The train delay meant we got home around midnight. Definitely too late for a daily commute, especially with the hour drive to and from the train station. If we go more than one day next year, we’ll have to stay in town (or at least closer).
It’s sad that next year is an “if,” though. This was my twenty-second trip to Comic-Con, and Katie’s ninth or tenth. It’s never been a problem to get tickets ahead of time before, but they’d capped the line for the day’s 2012 pre-sale before we even arrived, and if online sales are anything like they were this year, it’s going to be a Hoteloween-level madhouse when they go on sale.
» Full photo set on Flickr.
» More convention write-ups and photos.
See Also: Convention Photos & Write-Ups
Kelson-
I was doing a google search on Comic-Con 2011 recaps and your blog came up.
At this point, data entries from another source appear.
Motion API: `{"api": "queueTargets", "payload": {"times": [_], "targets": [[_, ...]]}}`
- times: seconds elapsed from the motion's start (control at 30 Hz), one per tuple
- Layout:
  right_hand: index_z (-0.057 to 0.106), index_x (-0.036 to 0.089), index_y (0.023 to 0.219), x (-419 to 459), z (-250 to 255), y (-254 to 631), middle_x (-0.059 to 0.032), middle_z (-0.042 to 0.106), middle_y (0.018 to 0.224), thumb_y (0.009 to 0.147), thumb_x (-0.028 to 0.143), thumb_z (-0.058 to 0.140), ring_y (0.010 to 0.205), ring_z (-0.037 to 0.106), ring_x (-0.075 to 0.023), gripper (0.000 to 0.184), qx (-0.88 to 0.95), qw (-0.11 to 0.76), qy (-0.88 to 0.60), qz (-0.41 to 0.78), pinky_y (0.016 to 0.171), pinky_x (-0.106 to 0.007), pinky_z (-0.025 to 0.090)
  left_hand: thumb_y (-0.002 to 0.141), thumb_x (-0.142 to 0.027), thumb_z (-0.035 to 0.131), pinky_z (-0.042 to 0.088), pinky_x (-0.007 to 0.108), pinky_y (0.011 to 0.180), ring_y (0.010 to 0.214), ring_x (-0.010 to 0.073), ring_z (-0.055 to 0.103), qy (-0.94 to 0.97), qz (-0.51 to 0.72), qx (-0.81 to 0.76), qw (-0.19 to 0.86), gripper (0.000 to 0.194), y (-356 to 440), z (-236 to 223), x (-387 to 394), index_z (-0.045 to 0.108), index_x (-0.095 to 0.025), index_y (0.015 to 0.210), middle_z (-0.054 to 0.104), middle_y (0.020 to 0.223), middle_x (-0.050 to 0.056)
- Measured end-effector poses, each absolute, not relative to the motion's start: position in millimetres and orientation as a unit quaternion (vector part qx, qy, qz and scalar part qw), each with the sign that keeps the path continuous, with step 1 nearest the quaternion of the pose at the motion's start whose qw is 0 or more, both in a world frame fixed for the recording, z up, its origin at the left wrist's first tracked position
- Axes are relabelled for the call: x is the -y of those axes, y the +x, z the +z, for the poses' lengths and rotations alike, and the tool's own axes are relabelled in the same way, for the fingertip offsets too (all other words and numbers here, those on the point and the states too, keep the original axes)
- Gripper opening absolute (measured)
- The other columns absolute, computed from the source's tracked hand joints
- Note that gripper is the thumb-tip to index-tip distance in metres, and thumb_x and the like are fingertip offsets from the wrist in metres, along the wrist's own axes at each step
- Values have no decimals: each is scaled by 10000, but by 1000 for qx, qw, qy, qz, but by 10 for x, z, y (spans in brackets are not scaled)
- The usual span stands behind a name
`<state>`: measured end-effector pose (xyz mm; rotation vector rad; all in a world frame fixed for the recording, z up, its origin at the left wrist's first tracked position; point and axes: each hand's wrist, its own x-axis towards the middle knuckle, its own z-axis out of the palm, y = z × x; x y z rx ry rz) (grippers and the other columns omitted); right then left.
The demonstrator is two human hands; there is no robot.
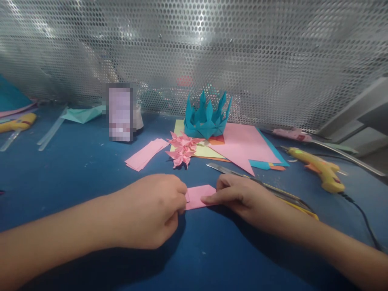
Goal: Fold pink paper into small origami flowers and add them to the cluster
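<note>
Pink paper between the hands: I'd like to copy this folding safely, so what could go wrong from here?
The cutter's bare blade lies just beyond the right grip, so a knuckle could get nicked. The left grip hides one end of the pink paper, so a crooked fold might go unnoticed. The right forearm is near the glue gun's cord and might snag it.

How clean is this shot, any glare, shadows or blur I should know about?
Head view: bright glare spots on the perforated silver metal panel; dark soft shadows on the blue tabletop below both hands; the upright pinkish phone-like rectangle is pixelated; overall slightly soft.
</note>
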<state>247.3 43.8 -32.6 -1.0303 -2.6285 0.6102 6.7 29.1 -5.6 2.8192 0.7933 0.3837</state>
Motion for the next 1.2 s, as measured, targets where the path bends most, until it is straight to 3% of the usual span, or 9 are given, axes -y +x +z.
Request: {"api": "queueTargets", "payload": {"times": [0.2, 0.37, 0.53, 0.67, 0.73, 1.03, 1.2], "targets": [[701, 324, 1016, -468, -376, 2518, -2, 518, 728, 890, 148, 492, 653, 502, -115, 300, 906, 137, -350, 195, 593, -227, 391, 774, -43, 434, 460, 307, 691, 792, 190, 538, 962, 107, -232, 95, 300, 191, -157, -344, 615, -159, 984, 597, 883, 87], [696, 288, 1025, -456, -407, 2538, -8, 523, 738, 894, 132, 479, 680, 511, -116, 298, 914, 163, -327, 179, 609, -228, 401, 791, -55, 432, 453, 306, 656, 767, 192, 518, 967, 67, -226, 99, 272, 193, -175, -311, 606, -129, 986, 576, 863, 89], [662, 254, 1076, -384, -351, 2513, -34, 538, 740, 924, 140, 401, 649, 444, -141, 323, 954, 152, -256, 35, 557, -251, 351, 818, -66, 413, 443, 310, 685, 791, 194, 506, 965, 66, -233, 97, 250, 197, -185, -299, 611, -122, 961, 565, 872, 90], [676, 175, 793, -367, -280, 2484, -40, 526, 675, 929, 156, 378, 628, 382, -162, 328, 968, 121, -215, -35, 567, -299, 317, 854, -84, 380, 431, 304, 660, 750, 181, 496, 964, 82, -234, 91, 252, 205, -202, -309, 622, -125, 911, 564, 848, 89], [644, 168, 700, -362, -253, 2483, -40, 515, 663, 903, 131, 397, 621, 370, -160, 321, 967, 118, -226, -26, 569, -300, 309, 842, -79, 398, 429, 300, 653, 746, 180, 499, 964, 89, -233, 92, 236, 201, -200, -309, 627, -125, 878, 565, 836, 89], [635, 149, 719, -364, -190, 2547, -51, 515, 653, 765, 50, 406, 624, 417, -163, 253, 948, 165, -265, 65, 537, -278, 327, 747, -41, 454, 459, 286, 661, 769, 183, 547, 953, 106, -257, 125, 240, 140, -149, -295, 658, -149, 811, 589, 793, 78], [597, 167, 686, -375, -208, 2508, -77, 571, 793, 748, 52, 420, 743, 496, -183, 219, 935, 200, -283, 81, 656, -320, 432, 714, -55, 462, 472, 292, 665, 733, 175, 552, 933, 149, -290, 153, 225, 105, -114, -295, 660, -159, 741, 598, 761, 62]]}}
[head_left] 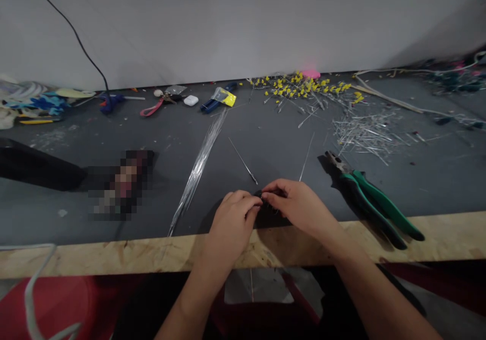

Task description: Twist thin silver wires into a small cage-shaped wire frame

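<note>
Near the tabletop's [273,137] front edge, my left hand [233,218] and right hand [299,205] nearly meet, fingertips drawn together; whether they pinch the small dark piece [266,208] between them I cannot tell. Just beyond lies one twisted wire [243,161], slanting left toward the far edge, thick end nearer my right fingertips. One wire bundle [200,165], one pair of green-handled pliers [383,203].

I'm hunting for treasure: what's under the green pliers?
The green pliers lie on the gray tabletop, handle ends over the wooden edge. Anything right beneath is covered; I can't tell.
</note>
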The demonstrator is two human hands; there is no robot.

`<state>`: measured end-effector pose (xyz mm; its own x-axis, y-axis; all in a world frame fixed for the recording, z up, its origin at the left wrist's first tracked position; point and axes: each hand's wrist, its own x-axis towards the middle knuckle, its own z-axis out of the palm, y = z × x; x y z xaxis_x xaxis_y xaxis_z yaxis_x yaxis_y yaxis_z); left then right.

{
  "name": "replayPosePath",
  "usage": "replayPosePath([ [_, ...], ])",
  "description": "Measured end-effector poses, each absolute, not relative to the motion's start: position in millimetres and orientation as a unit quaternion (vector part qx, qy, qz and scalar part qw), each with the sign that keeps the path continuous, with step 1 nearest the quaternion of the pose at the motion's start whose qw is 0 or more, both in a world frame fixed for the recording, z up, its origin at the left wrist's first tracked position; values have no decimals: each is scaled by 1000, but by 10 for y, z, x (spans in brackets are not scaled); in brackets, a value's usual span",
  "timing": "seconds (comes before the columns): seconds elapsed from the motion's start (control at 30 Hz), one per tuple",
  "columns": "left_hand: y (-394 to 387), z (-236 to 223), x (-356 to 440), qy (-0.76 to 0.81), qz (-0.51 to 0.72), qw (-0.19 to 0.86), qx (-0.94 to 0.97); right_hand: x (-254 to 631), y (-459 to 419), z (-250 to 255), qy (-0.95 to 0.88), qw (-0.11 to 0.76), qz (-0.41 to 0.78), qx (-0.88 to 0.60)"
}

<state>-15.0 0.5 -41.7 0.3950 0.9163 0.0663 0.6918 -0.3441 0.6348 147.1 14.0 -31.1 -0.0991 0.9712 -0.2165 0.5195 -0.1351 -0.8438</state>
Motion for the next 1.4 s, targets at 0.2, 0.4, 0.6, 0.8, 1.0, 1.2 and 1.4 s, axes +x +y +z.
replayPosePath([
  [0.2,-29,-402,-126,517,204,249,793,1497,120,-347,-541,299,509,-598],
  [0.4,12,-406,-130,516,207,262,789,1597,114,-333,-565,285,512,-581],
  [0.6,24,-396,-121,517,203,267,788,1665,127,-373,-613,260,475,-575],
  [0.8,8,-409,-96,533,210,264,776,1634,131,-400,-624,263,460,-574],
  [1.0,2,-412,-78,550,208,254,768,1614,139,-421,-639,267,431,-578],
  [1.2,25,-392,-95,539,203,272,771,1595,113,-406,-633,283,439,-572],
  [1.4,19,-411,-171,568,285,379,673,1545,42,-315,-568,316,497,-575],
])
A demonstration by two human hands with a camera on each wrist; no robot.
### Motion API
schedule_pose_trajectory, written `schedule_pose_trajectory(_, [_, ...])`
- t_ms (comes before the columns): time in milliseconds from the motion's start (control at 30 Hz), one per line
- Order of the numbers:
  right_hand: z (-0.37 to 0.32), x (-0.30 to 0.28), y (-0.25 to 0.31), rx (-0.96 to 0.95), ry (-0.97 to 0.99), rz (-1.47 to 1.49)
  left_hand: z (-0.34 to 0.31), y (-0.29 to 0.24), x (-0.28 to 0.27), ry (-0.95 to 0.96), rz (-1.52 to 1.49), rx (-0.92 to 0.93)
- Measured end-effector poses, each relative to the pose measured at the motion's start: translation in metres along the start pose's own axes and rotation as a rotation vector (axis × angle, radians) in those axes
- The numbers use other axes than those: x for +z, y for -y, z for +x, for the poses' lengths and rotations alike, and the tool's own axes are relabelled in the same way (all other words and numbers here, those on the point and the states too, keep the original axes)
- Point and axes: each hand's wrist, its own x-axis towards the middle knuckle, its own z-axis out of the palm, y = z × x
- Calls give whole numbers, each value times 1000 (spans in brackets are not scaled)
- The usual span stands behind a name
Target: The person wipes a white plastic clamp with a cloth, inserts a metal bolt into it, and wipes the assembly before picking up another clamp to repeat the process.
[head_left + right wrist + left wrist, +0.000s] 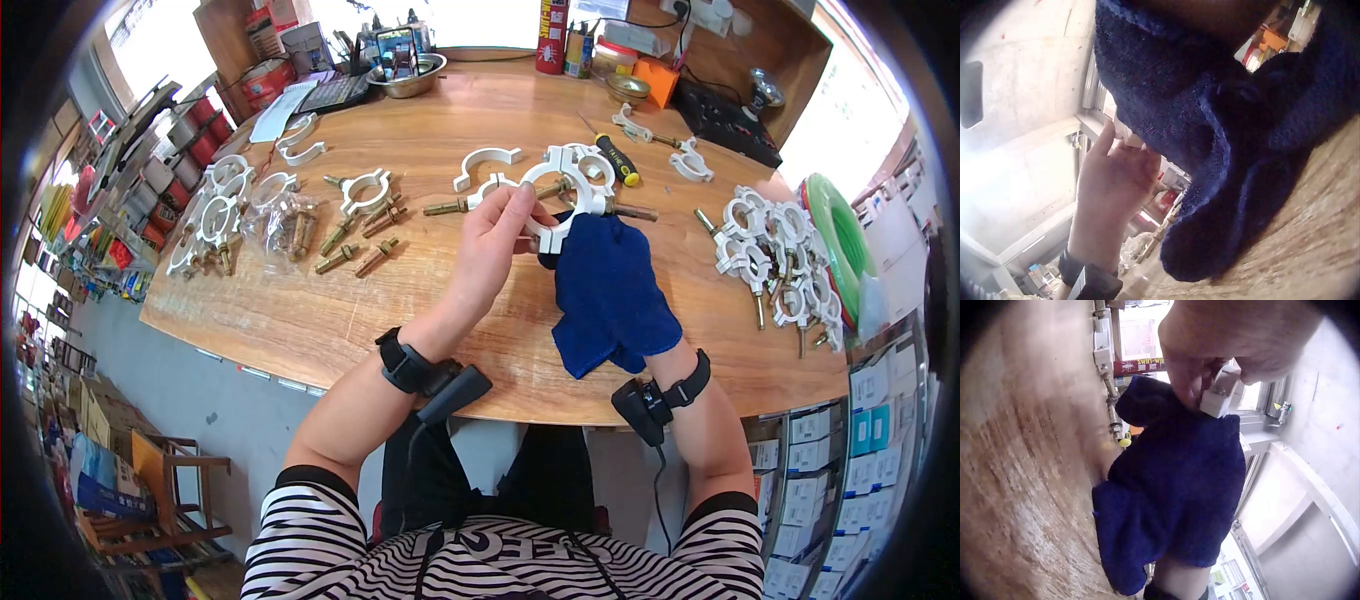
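Observation:
My left hand (pixel 490 245) pinches a white plastic pipe clamp (pixel 582 190) between thumb and fingers, raised over the wooden table. A dark blue cloth (pixel 610 290) covers my right hand and hangs down toward the wrist; its upper end lies against the right side of the clamp. Hidden under the cloth, the right fingers grip it at the clamp. The left wrist view shows the clamp's squared end (pixel 1221 394) in the left fingers, just above the cloth (pixel 1175 481). From the right wrist, the left hand (pixel 1113 175) appears beyond the cloth's folds.
White clamps with bolts (pixel 775 250) are heaped at the right, beside a coil of green hose (pixel 840 245). More clamps (pixel 220 215) and loose expansion bolts (pixel 377 257) lie at the left. A screwdriver (pixel 617 160) lies behind the hands. A metal bowl (pixel 410 82) stands at the back.

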Motion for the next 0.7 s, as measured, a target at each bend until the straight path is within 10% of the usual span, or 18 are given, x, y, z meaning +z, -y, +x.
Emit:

I just wanted to say thank you for your detailed write-up and the pictures you posted. I was telling my brother that this is one of the best blogs I’ve seen. I’ve been taking my family to SD Comic-Con for 5 or 6 years now, it’s the one summer event that we always can’t wait to go to. We’re considering going to Comikaze in November, and possibly the Anaheim Con in 2012. We went to the first LB Comic-Con but it was smaller than we expected it to be.
I’m starting to read your other comic-con reviews, but wanted to again say thanks for your write-ups! Btw, hopefully you’ll get tickets for SDCC 2012. I read this was your 22nd time, that is awesome!